— WORK TASK —
On how many lines of these entries does the word "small" occur? State the number alone.

— INPUT —
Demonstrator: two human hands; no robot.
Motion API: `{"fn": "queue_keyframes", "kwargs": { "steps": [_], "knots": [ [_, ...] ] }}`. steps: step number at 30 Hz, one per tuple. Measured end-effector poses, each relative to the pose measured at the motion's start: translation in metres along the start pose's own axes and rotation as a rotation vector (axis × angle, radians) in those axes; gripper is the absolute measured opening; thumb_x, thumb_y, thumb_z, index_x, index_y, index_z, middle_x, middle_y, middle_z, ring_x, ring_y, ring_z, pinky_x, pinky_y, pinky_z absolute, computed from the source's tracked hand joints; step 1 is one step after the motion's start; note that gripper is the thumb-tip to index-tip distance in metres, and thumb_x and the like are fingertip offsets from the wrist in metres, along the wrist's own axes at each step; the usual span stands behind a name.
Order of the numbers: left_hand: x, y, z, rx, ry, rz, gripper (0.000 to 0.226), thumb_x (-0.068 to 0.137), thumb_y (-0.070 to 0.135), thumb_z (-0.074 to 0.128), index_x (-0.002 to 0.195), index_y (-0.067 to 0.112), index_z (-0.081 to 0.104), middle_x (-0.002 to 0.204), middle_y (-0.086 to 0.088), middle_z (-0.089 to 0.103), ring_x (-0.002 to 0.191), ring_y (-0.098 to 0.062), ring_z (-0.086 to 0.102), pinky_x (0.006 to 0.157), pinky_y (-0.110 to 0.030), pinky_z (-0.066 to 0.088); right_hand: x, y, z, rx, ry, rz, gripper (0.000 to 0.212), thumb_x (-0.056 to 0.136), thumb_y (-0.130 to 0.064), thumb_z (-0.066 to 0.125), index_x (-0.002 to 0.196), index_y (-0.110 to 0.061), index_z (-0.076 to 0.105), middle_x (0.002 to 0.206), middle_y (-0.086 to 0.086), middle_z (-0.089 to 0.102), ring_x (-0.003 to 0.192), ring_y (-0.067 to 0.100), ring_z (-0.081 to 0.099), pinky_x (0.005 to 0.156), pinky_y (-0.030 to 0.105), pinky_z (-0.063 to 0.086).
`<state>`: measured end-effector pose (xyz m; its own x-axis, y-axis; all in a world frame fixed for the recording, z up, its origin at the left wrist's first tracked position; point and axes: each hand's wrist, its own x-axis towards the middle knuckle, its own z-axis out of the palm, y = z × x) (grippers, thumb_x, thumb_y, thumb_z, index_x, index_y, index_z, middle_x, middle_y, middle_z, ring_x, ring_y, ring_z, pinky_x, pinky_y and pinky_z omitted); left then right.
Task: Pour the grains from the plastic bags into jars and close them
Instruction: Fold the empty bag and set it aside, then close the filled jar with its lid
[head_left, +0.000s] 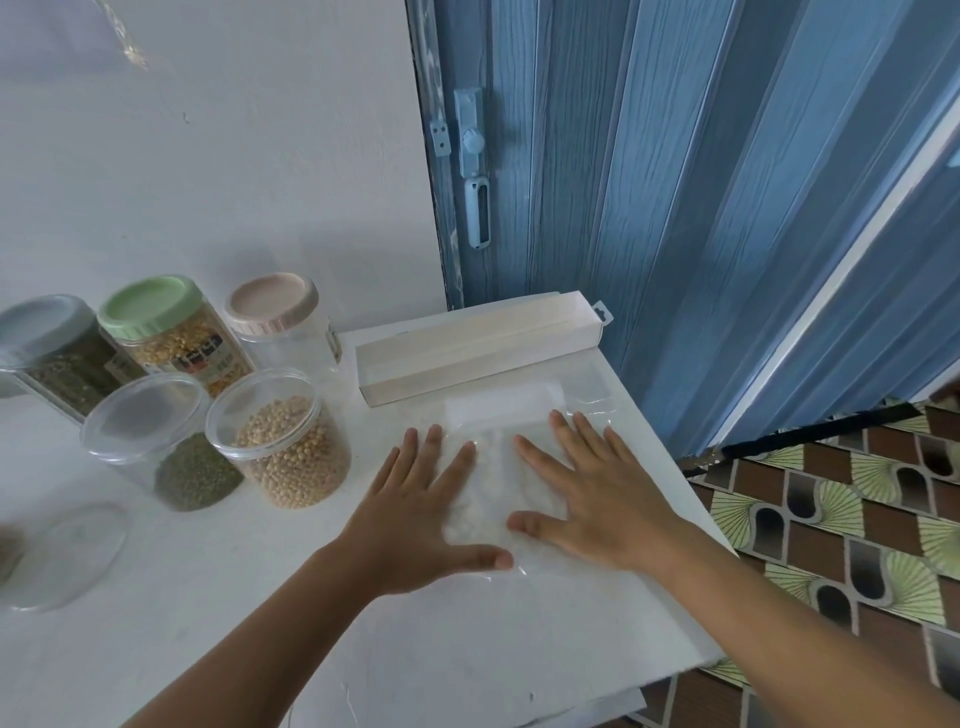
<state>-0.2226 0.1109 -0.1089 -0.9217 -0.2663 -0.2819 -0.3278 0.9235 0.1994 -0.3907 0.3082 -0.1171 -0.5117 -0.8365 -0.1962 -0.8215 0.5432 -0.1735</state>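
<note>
Single head view, looked forward and down from above the table (467, 649), close over both hands, wide-angle; wall (208, 156) and door (675, 208) behind, floor (831, 519) at right

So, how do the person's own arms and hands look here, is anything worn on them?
Both forearms are bare as far as the picture shows; no sleeve reaches into view. The left hand and the right hand wear no gloves, and no ring, watch or bracelet is visible on the fingers or wrists. The fingernails look short and unpainted.
</note>
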Motion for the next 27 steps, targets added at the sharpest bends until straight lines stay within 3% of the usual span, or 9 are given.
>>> {"fn": "queue_keyframes", "kwargs": {
  "steps": [9,14,18,21,24,27],
  "knots": [
    [0.001,0.001,-0.002,0.005,-0.025,0.006,0.128,0.063,0.109,0.033,0.158,0.046,-0.024,0.163,0.003,-0.041,0.148,-0.024,-0.043,0.127,-0.048,-0.014,0.001,0.0,-0.001,-0.025,-0.049,0.009,0.098,0.073,-0.102,0.002,0.155,-0.054,-0.022,0.166,-0.002,-0.035,0.152,0.021,-0.034,0.127,0.051,-0.011],
    [-0.01,0.003,-0.018,-0.071,-0.017,0.015,0.119,0.072,0.101,0.043,0.159,0.049,-0.02,0.165,0.005,-0.038,0.15,-0.022,-0.04,0.128,-0.054,-0.01,0.004,-0.003,-0.018,-0.015,-0.213,0.036,0.102,0.072,-0.101,0.016,0.154,-0.054,-0.025,0.164,-0.002,-0.038,0.151,0.023,-0.036,0.126,0.052,-0.013],
    [-0.046,-0.002,-0.062,-0.203,0.176,-0.017,0.106,0.081,0.09,0.051,0.163,0.049,-0.003,0.174,0.011,-0.009,0.16,-0.019,-0.008,0.128,-0.054,0.011,0.009,-0.015,-0.043,-0.061,-0.237,0.046,0.109,0.071,-0.102,0.024,0.153,-0.052,-0.028,0.169,0.001,-0.028,0.156,0.028,-0.025,0.126,0.053,-0.013],
    [-0.088,-0.025,-0.1,-0.191,0.421,-0.052,0.095,0.087,0.081,0.054,0.164,0.041,0.014,0.169,0.009,0.019,0.154,-0.016,0.017,0.124,-0.045,0.027,0.012,-0.044,-0.068,0.009,-0.164,0.024,0.106,0.069,-0.102,0.02,0.156,-0.055,-0.017,0.173,-0.002,-0.012,0.159,0.023,-0.013,0.128,0.049,-0.008],
    [-0.135,-0.065,-0.125,-0.17,0.645,-0.106,0.084,0.088,0.074,0.06,0.158,0.035,0.032,0.154,0.009,0.039,0.14,-0.012,0.031,0.116,-0.038,0.036,0.015,-0.093,-0.091,0.064,-0.085,-0.059,0.1,0.075,-0.098,0.027,0.157,-0.056,-0.012,0.173,-0.006,-0.002,0.16,0.017,-0.002,0.129,0.045,0.005],
    [-0.184,-0.119,-0.14,-0.185,0.771,-0.194,0.088,0.085,0.073,0.064,0.156,0.032,0.034,0.149,0.008,0.04,0.137,-0.013,0.032,0.109,-0.032,0.034,0.022,-0.159,-0.108,0.139,-0.002,-0.159,0.103,0.07,-0.102,0.033,0.155,-0.06,-0.008,0.172,-0.014,0.004,0.158,0.014,0.007,0.126,0.044,0.022]
  ]
}}
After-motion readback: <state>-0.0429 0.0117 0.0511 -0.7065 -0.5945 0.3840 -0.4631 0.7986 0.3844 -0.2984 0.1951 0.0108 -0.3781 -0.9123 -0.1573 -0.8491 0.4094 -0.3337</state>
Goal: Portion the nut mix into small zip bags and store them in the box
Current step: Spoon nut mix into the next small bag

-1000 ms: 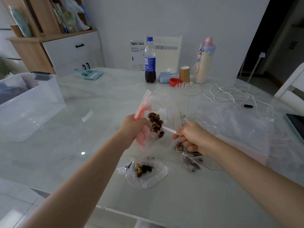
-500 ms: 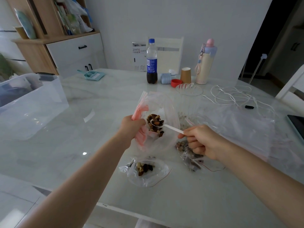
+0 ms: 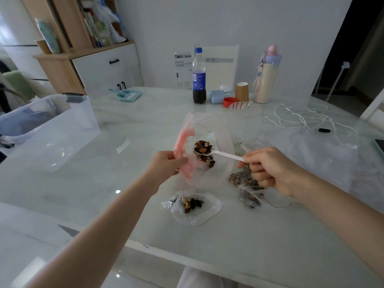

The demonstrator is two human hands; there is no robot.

— OUTPUT OF THE TASK —
2